(Stored items from a collection)
----------
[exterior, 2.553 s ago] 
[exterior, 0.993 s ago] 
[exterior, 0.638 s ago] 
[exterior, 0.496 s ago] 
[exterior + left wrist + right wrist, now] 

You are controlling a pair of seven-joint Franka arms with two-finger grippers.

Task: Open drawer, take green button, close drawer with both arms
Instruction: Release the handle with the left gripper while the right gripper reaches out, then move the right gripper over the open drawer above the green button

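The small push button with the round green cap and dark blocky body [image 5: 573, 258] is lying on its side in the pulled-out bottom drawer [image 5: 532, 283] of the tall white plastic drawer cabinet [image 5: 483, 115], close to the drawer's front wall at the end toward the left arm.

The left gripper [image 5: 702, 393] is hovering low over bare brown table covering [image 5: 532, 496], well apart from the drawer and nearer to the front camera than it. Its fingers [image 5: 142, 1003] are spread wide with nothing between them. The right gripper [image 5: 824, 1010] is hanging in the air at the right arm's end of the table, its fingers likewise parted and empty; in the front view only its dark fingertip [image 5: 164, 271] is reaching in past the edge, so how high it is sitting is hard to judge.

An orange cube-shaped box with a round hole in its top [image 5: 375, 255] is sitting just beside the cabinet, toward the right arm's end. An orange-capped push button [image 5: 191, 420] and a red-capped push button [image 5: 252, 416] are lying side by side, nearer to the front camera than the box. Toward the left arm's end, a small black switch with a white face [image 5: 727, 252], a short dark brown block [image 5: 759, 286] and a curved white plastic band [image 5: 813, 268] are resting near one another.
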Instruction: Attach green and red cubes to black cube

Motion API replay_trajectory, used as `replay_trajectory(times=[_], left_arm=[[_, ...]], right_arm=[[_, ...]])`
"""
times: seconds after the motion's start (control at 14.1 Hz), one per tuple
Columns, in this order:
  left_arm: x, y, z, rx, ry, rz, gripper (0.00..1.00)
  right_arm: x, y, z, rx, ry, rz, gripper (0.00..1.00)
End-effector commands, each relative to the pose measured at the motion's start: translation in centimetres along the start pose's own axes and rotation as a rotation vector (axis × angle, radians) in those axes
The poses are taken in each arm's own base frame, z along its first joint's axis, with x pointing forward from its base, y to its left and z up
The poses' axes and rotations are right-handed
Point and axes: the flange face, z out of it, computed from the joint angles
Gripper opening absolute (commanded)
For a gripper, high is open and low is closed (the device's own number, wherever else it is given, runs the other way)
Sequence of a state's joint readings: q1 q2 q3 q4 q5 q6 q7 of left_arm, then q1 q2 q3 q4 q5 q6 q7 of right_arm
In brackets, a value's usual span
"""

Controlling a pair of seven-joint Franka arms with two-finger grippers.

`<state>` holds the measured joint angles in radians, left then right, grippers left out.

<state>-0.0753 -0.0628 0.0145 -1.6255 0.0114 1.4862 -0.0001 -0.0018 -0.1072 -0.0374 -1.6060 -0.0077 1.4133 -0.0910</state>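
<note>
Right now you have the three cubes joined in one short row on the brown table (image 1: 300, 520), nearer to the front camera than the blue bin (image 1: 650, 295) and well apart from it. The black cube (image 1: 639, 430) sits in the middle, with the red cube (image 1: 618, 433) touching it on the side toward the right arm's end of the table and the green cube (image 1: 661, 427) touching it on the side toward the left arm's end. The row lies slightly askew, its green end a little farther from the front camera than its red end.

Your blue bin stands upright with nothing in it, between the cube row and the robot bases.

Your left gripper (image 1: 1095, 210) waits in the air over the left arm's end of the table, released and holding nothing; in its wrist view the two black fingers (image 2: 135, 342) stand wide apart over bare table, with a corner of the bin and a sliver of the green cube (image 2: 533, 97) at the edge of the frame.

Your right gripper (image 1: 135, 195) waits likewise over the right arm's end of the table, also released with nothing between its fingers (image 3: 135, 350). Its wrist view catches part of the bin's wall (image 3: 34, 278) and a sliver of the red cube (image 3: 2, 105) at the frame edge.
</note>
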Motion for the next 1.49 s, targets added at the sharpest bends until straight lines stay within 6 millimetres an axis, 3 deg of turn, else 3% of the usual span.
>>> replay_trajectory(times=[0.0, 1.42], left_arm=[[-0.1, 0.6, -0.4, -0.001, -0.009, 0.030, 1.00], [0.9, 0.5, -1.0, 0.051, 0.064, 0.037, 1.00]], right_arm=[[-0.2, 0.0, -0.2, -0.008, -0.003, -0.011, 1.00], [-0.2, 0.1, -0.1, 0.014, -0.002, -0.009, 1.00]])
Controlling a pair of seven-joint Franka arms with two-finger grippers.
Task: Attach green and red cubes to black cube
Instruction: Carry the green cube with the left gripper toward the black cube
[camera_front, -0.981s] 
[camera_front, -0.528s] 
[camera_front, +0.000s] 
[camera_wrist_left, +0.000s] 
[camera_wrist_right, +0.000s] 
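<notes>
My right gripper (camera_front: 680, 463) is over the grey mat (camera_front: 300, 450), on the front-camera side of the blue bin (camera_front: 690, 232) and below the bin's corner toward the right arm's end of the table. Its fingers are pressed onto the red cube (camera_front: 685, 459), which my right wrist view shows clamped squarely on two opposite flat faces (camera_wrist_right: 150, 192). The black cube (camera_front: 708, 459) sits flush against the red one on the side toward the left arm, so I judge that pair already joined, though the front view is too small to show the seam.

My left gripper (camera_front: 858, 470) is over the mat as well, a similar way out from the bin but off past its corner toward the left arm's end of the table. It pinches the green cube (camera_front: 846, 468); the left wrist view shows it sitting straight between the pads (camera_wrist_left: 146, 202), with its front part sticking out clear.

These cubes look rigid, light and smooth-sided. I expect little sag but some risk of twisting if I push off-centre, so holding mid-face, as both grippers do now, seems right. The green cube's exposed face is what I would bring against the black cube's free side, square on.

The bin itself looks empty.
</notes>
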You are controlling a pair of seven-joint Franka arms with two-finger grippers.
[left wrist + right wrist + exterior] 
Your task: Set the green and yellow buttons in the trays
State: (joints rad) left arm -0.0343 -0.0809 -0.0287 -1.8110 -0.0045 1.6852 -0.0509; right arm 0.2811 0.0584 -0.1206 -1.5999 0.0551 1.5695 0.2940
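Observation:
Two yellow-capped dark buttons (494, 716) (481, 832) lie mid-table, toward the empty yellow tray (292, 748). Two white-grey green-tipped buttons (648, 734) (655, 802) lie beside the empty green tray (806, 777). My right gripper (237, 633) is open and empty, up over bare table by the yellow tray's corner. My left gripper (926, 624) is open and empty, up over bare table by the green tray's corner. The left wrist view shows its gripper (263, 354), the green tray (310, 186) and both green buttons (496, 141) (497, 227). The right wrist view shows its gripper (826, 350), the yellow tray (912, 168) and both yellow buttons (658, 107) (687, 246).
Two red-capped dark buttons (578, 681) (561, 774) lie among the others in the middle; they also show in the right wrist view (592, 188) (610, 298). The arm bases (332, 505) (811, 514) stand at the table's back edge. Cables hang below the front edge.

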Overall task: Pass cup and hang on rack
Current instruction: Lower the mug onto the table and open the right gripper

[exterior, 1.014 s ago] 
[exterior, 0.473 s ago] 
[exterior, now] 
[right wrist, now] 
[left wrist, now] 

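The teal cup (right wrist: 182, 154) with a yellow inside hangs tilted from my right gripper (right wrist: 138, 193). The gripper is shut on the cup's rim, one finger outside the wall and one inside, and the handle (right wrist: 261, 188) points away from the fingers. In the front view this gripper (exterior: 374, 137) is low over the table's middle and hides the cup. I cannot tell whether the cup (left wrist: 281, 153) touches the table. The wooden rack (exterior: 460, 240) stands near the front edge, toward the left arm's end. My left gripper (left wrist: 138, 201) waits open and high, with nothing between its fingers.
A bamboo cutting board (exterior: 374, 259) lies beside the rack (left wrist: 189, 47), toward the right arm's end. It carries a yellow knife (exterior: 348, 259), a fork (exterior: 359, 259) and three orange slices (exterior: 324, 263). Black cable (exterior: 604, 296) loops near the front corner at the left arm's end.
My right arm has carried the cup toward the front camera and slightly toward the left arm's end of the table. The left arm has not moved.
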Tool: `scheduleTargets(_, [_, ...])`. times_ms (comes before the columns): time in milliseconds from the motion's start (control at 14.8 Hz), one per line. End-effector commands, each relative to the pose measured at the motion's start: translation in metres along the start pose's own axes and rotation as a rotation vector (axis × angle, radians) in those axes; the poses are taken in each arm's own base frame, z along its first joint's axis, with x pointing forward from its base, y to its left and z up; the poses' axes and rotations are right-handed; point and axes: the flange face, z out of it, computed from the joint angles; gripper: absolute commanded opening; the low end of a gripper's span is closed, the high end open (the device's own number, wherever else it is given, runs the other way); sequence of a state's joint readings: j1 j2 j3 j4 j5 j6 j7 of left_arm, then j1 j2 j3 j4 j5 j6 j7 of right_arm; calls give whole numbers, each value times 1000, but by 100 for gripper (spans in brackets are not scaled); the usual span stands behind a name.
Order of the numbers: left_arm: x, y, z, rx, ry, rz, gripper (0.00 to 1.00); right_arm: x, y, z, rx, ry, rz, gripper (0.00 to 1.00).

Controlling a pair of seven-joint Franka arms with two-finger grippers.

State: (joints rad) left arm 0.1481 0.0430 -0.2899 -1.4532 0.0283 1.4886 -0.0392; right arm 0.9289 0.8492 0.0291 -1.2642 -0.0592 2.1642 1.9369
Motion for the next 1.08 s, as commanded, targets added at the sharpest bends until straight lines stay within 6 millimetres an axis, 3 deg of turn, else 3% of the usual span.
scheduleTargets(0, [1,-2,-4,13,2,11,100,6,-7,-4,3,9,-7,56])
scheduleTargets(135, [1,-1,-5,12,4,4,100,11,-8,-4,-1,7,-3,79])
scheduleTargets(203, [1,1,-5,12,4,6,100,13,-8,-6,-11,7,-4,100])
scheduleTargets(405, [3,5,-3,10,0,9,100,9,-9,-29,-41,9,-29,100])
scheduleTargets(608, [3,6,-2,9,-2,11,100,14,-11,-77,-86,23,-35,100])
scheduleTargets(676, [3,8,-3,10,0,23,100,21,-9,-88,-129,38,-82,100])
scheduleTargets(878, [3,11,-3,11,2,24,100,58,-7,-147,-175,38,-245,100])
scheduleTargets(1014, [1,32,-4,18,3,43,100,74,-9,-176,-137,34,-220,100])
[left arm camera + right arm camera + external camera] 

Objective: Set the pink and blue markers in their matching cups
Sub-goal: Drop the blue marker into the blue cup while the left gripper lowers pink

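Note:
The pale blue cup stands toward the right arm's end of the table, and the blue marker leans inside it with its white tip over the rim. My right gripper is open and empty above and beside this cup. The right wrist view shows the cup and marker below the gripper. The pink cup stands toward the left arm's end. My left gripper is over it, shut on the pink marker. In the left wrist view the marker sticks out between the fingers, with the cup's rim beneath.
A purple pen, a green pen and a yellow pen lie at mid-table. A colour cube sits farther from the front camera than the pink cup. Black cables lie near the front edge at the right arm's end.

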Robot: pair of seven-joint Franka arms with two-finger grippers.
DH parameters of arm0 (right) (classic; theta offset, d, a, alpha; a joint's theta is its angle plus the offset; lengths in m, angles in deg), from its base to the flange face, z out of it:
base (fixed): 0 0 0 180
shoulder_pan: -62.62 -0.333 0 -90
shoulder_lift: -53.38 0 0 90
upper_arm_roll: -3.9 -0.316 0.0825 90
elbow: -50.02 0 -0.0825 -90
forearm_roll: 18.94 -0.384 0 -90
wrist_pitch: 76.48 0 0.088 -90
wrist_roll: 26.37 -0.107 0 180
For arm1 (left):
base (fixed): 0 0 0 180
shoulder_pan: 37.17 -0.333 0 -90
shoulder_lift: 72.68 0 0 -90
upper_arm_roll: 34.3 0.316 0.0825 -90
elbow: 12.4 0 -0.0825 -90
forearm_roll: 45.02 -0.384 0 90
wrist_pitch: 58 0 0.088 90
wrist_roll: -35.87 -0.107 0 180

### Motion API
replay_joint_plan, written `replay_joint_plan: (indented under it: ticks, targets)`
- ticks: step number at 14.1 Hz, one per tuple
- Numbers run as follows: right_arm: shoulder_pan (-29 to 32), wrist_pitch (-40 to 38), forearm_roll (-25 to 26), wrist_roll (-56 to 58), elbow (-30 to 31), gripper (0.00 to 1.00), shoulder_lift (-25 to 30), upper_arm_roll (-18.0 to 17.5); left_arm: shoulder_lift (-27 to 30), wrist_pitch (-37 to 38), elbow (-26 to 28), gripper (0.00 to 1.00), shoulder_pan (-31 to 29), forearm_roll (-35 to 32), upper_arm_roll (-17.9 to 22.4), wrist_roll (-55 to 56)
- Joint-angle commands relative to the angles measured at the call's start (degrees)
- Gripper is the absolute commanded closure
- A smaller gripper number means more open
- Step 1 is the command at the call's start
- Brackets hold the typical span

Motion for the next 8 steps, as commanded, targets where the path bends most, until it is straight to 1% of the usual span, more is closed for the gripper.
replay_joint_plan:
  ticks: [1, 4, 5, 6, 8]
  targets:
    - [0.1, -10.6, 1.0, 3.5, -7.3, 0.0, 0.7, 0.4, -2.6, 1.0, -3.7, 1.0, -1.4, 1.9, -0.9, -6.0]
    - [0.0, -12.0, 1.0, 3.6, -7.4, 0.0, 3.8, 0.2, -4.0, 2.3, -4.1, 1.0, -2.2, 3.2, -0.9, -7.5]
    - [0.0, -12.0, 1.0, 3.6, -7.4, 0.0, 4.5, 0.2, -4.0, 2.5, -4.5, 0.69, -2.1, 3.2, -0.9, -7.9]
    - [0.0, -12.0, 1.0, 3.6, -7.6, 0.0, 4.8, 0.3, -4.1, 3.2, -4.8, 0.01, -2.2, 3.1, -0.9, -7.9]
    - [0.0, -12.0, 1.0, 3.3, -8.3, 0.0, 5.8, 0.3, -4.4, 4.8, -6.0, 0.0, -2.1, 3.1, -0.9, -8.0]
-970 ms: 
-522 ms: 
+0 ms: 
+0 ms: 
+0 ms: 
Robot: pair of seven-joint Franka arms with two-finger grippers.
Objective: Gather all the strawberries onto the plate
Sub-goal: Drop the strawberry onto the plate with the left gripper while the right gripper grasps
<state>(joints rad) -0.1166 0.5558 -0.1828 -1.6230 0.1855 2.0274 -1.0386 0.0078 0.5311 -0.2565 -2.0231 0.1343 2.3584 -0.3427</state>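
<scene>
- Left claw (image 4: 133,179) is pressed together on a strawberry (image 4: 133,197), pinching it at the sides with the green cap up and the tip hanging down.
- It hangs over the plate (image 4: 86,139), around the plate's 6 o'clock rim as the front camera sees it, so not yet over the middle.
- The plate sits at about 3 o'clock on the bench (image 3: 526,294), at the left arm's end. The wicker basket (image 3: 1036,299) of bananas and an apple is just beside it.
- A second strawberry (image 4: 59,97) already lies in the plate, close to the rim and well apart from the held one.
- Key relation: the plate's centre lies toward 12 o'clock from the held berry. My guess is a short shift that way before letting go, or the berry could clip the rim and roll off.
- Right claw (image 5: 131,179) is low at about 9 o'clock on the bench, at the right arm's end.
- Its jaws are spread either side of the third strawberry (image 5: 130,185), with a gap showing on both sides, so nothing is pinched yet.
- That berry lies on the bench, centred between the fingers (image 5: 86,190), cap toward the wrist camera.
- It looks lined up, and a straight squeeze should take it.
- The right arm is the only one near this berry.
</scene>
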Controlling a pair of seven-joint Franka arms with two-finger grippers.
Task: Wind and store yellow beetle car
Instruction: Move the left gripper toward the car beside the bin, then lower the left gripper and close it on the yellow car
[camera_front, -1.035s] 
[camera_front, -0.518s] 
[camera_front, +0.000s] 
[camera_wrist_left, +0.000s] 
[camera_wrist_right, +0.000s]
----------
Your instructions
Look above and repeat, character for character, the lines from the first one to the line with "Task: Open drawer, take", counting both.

Written solution
[exterior, 2.553 s ago] 
[exterior, 0.993 s ago] 
[exterior, 0.638 s ago] 
[exterior, 0.496 s ago] 
[exterior + left wrist + right wrist, now] 

You are controlling a pair of seven-joint Franka arms with two-finger grippers.

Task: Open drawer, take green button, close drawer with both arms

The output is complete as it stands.